St. Stephen’s Day celebrates the first Christian martyr and falls on December 26th. The Wren Boys provide a historical thread to Ireland’s tumultuous past. However, the celebration of the day seems to have little relation to St. Stephen himself, although there is one tale that recounts the ‘chattering’ wren betraying St. Stephen to his enemies as he tries to hide from them in a bush. Another maintains that the wren is villified because it had betrayed Irish soldiers who were staging an attack on the invading Norsemen (who had been responsible for the destructions of the some of the great monastic communities of early Christendom, such as Abbey at Kells). Pecking at some bread crumbs left upon a drum, the wren betrayed the hiding place of the Irish and led to their defeat.
Irish Tradition holds that the wren symbolizes the old year, while the robin symbolizes the New Year to come. It was said that capturing the bird alive would herald in a new and prosperous year.

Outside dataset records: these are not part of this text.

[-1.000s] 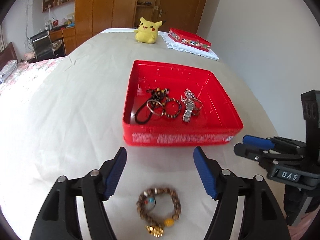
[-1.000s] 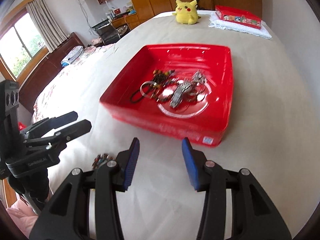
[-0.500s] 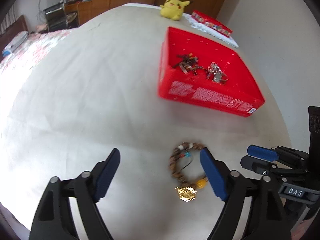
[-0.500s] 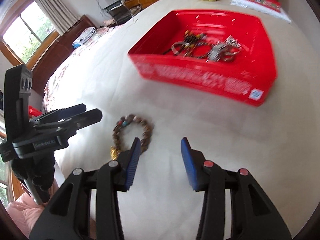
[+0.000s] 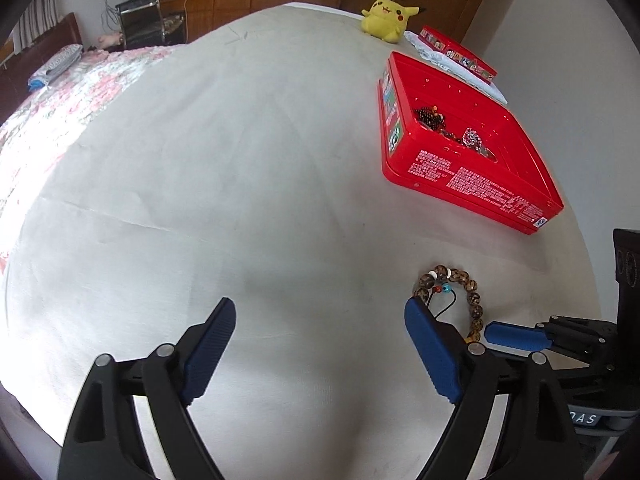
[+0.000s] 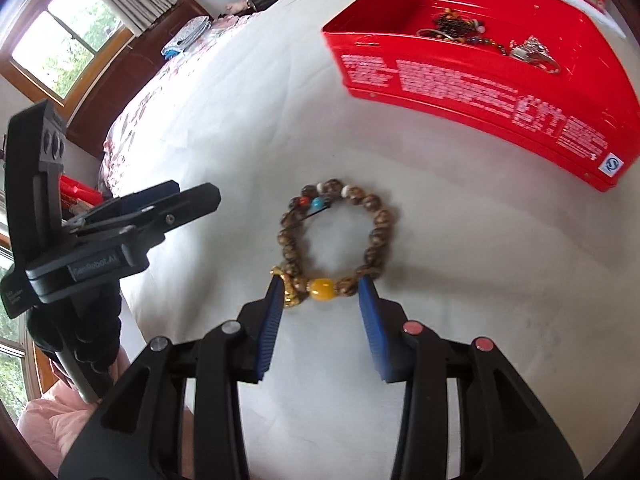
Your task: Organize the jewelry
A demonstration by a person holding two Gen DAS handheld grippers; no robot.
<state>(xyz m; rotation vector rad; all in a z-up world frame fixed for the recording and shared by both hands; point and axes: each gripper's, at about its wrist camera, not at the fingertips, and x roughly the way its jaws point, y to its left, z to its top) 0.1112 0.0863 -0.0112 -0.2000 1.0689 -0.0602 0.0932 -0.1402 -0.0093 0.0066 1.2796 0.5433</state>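
Note:
A brown beaded bracelet [image 6: 376, 216] with a yellow bead and a gold charm lies flat on the white sheet, in front of the red tray [image 6: 460, 84]. My right gripper [image 6: 321, 282] points down at it, jaws closing. The yellow bead and charm sit between its blue pads, which flank them without clearly pressing. My left gripper [image 5: 319, 305] stands wide open over bare sheet; the bracelet [image 5: 474, 300] lies just outside its right finger. The tray [image 5: 472, 184] holds several other bracelets and chains [image 6: 460, 28]. Each gripper shows in the other's view: right [image 5: 508, 336], left [image 6: 176, 200].
A yellow plush toy [image 5: 386, 16] and a flat red box on a white towel [image 5: 456, 50] sit beyond the tray. Floral bedding [image 5: 60, 100] lies at the left. The sheet's near edge drops off just behind the grippers. A pink sleeve [image 6: 52, 428] shows at the lower left.
Both grippers came down and back from the tray toward the bracelet. The left one opened wider and swung left, past the bracelet. The right one narrowed, with the bracelet's lower beads now between its tips.

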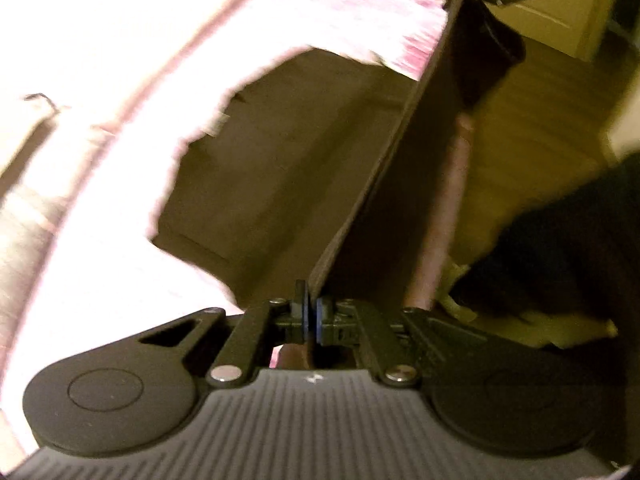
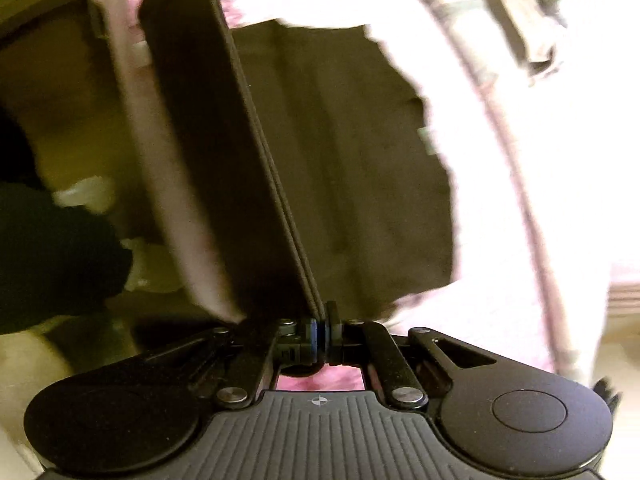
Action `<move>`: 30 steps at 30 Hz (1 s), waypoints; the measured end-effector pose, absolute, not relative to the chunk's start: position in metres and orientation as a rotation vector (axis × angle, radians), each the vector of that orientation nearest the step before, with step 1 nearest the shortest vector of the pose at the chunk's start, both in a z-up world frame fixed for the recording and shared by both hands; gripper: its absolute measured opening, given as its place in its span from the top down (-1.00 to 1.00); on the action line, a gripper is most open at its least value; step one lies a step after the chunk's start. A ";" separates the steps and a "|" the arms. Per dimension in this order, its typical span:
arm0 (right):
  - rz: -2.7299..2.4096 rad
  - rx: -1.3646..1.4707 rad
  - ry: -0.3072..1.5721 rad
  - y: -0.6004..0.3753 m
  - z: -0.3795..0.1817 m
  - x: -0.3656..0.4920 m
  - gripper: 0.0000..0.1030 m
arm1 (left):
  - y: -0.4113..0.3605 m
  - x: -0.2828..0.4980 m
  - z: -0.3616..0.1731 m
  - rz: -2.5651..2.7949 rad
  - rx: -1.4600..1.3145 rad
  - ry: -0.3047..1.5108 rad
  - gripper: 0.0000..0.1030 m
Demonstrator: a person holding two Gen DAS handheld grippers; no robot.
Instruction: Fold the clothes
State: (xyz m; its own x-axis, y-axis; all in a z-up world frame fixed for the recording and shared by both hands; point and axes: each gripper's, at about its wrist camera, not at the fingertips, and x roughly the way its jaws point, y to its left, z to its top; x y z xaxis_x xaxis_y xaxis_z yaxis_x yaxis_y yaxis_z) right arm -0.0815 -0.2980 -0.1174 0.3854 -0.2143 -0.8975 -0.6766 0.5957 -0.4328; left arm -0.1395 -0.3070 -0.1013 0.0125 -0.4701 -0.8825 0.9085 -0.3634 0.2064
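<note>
Cloth could slip if you pull too hard. Your left claw (image 1: pixel 311 316) pinches one end of the dark garment's (image 1: pixel 280 160) edge, and your right claw (image 2: pixel 322 330) pinches the other end. It stretches away from both claws over the pink bed cover (image 2: pixel 500 200). No boxes or baskets show.

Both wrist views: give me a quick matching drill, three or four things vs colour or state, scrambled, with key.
Things:
1. dark garment
2. left gripper
3. right gripper
4. pink bedcover

States:
A. shut on the garment's edge, left wrist view
B. pale, lying under the garment
C. dark, edge pulled taut between both grippers
D. shut on the garment's edge, right wrist view

Pairs: 1-C, 2-A, 3-D, 4-B
</note>
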 end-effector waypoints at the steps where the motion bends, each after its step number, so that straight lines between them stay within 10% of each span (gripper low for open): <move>1: 0.353 -0.932 1.163 -0.302 -0.115 -0.057 0.97 | -0.327 -0.128 -0.098 -1.579 1.169 0.535 0.98; 16: 0.541 -0.813 1.198 -0.402 -0.203 0.247 0.96 | -0.543 -0.002 -0.194 -1.349 1.230 0.782 0.97; 30: 0.465 -0.492 1.295 -0.433 -0.283 0.329 0.96 | -0.594 0.050 -0.280 -1.313 1.232 0.887 0.95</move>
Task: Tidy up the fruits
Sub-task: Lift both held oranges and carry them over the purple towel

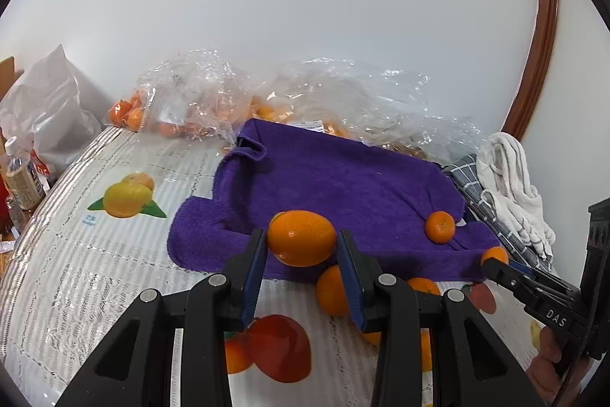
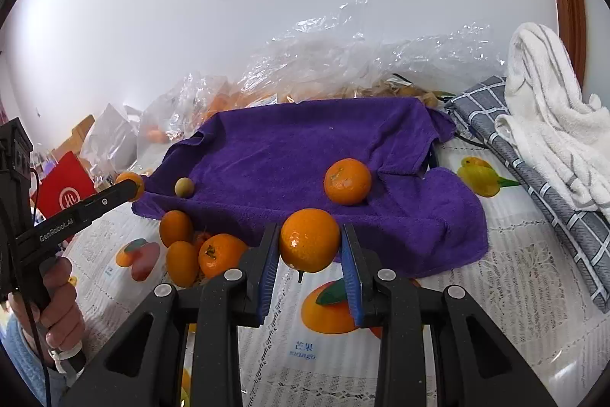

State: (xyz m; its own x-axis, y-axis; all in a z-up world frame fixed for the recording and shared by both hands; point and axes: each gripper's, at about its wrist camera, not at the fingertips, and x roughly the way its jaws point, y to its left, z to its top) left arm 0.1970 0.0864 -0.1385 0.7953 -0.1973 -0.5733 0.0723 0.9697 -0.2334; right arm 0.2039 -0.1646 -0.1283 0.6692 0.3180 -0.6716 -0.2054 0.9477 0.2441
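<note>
A white lace-patterned tablecloth printed with fruit pictures (image 2: 495,292) covers the table, and along its far side crumpled clear plastic bags of small orange fruit (image 1: 190,102) are heaped against the wall, probably the supply being sorted. In front of them lies a purple terry towel (image 1: 324,185), spread flat as what looks like the landing place for the fruit. To the right, a grey checked cloth (image 2: 533,159) and a white striped towel (image 2: 545,102) crowd that edge, so the free room lies toward the near side and the left.

The left gripper (image 1: 301,246) is clamped on an oval orange citrus fruit (image 1: 301,237), held just above the towel's near edge. The right gripper (image 2: 309,250) likewise grips a round orange mandarin (image 2: 309,245), poised over the near hem. Both seem about to set their fruit down on the cloth.

One round mandarin with a green stem scar (image 2: 347,181) already sits on the towel, and a small tan round fruit (image 2: 184,186) rests near the towel's left border. A loose cluster of orange fruits (image 2: 190,250) lies off the towel on the tablecloth, touching one another, awaiting pickup. The towel's middle is bare, offering plenty of space.
</note>
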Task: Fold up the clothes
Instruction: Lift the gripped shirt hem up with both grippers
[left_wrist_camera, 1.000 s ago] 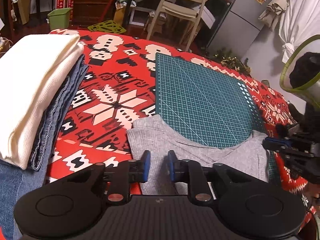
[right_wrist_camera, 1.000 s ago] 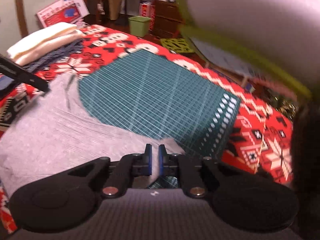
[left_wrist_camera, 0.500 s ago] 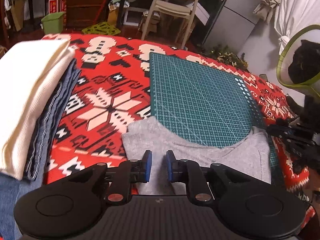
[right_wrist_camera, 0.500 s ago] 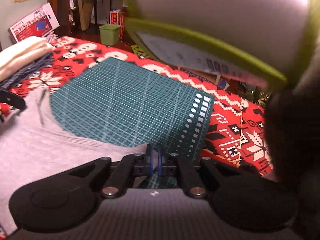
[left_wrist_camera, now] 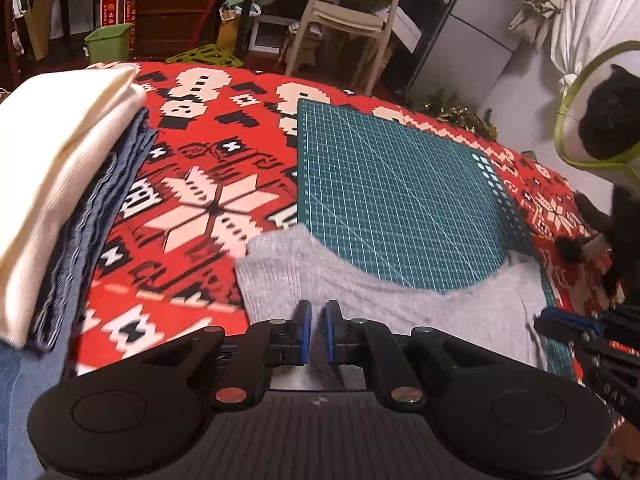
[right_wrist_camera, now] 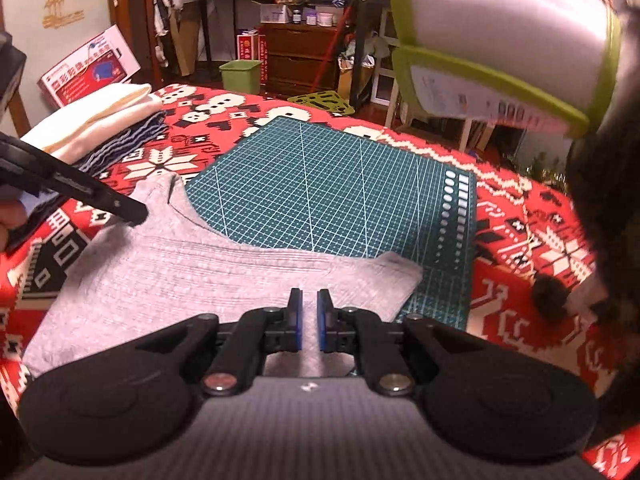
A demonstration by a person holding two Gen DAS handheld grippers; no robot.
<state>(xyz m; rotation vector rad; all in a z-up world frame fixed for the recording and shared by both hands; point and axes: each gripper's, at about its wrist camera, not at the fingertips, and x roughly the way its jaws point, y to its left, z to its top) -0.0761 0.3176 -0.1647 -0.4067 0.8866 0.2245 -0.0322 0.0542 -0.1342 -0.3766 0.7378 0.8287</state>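
Two hand-held grippers sit low over a grey ribbed garment (left_wrist_camera: 400, 300) spread flat at the near edge of the work surface. Left gripper (left_wrist_camera: 318, 336): blue-padded fingers parted by a narrow gap, grey cloth visible through the gap, nothing pinched between the pads; it hovers over the garment's left shoulder area. Right gripper (right_wrist_camera: 310, 322): jaws likewise slightly apart, released, no fabric between them, positioned above the garment's right-hand corner near the mat edge. In the left wrist view the right gripper shows at the far right, its blue tip just beside the garment's right edge. In the right wrist view the left gripper's black finger (right_wrist_camera: 120, 206) reaches in from the left over the garment near its neckline. Garment lies partly on a green cutting mat (left_wrist_camera: 400, 184) and partly on a red patterned tablecloth (left_wrist_camera: 192, 208); its curved neckline exposes the mat grid. Stack of folded clothes (left_wrist_camera: 52, 184) at left: cream knit on top, blue denim-like layers under it, well apart from the grey garment. Black cat wearing a green-rimmed cone collar (left_wrist_camera: 592, 120) stands at the right edge of the surface, close to the right gripper. Beige chair (left_wrist_camera: 352, 12) and green bin (left_wrist_camera: 108, 42) in the background.
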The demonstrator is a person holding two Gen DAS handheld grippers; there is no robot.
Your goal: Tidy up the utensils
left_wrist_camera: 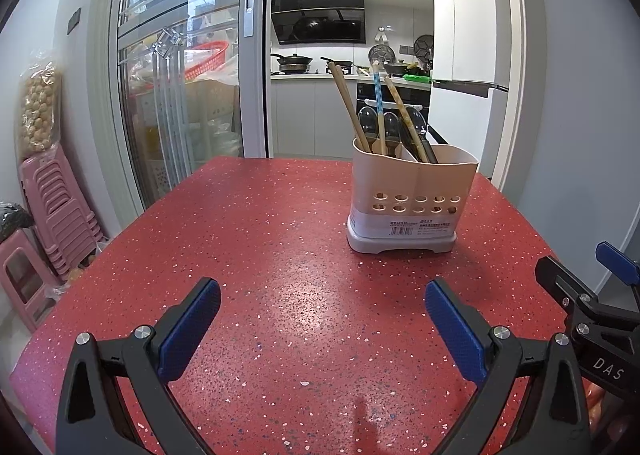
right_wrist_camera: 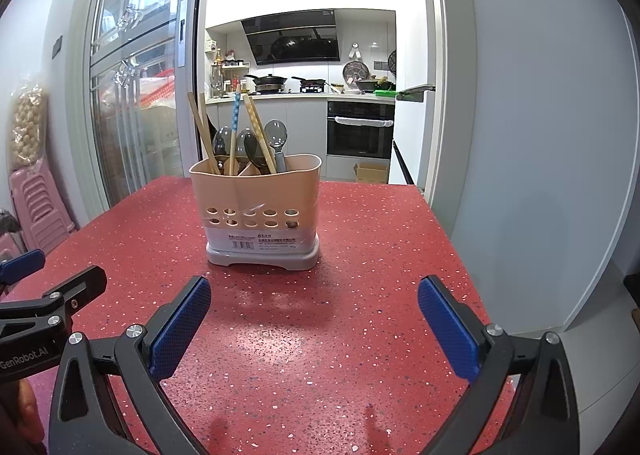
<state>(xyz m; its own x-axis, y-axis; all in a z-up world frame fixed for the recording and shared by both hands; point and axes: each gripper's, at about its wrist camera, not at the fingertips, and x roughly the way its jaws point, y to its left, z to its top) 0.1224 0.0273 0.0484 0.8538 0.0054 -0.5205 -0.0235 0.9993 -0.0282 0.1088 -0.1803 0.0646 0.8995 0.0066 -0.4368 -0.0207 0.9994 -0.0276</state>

As the king of the birds the wren occupied a prominent position in the druidic pagan religion, celebrating the Wrens Boys ritual is a good example of how Ireland’s pagan traditions were merged with Christianity. Sailors and fishermen believed that those who possessed a wren feather would never be shipwrecked.
The group of Wren Boys usually dressed in costumes and masked (pictured at top) would travel from house to house or pub to pub in rural Ireland carrying the wren in a small box placed in a holly bush with red berries, collecting money or offerings of food and in each house they recited the rhyme that began:
The Wren, The Wren
The Wren, the Wren the king of all birds,
On St. Stephens’s day, he was caught in the furze.
Although he is little, his honor is great,
Rise up, kind sir, and give us a trate.
We followed this Wren ten miles or more
Through hedges and ditches and heaps of snow,
We up with our wattles and gave him a fall
And brought him here to show you all.
For we are the boys that came your way
To bury the Wren on Saint Stephens’s Day,
So up with the kettle and down with the pan!
Give us some help for to bury the Wren!
As with many Irish traditions, the Wren came close to extinction. From the twenties and thirties onward emigration took a great toll among those who would have taken part. There was strong clerical opposition – the money raised in the collections the Wrenboys took up went towards holding a ball in a local hotel or public house and naturally there was alcohol involved. The Church saw the Wren, as it saw the house dances that kept traditional music alive in those times, as an “occasion of sin.”
Nowadays the Wren is enjoying a revival in a few areas along the west coast especially in Dingle , Co Kerry and in parts of Co. Clare. In Dingle St Stephens day is a big day for the locals with a competitive element, each street has its own Wren Group (pronounced wran). Here, the people wake early, the day is split into three parts, by 6 a.m. people are on the streets in straw costumes and fancy dress, parading about waving banners to announce The Wren Day and playing musical instruments such as Drums, tin whistles, accordions, guitars and bodhrans. At noon the young children go from door to door in fancy dress, collecting sweets which are always in abundance during the Christmas season. By early afternoon, adults and young paraders, all still in costume, join the rival parades that march and dance through the streets playing music and collecting money for charity and then later retire to the Dingle pubs where they play music long into the night.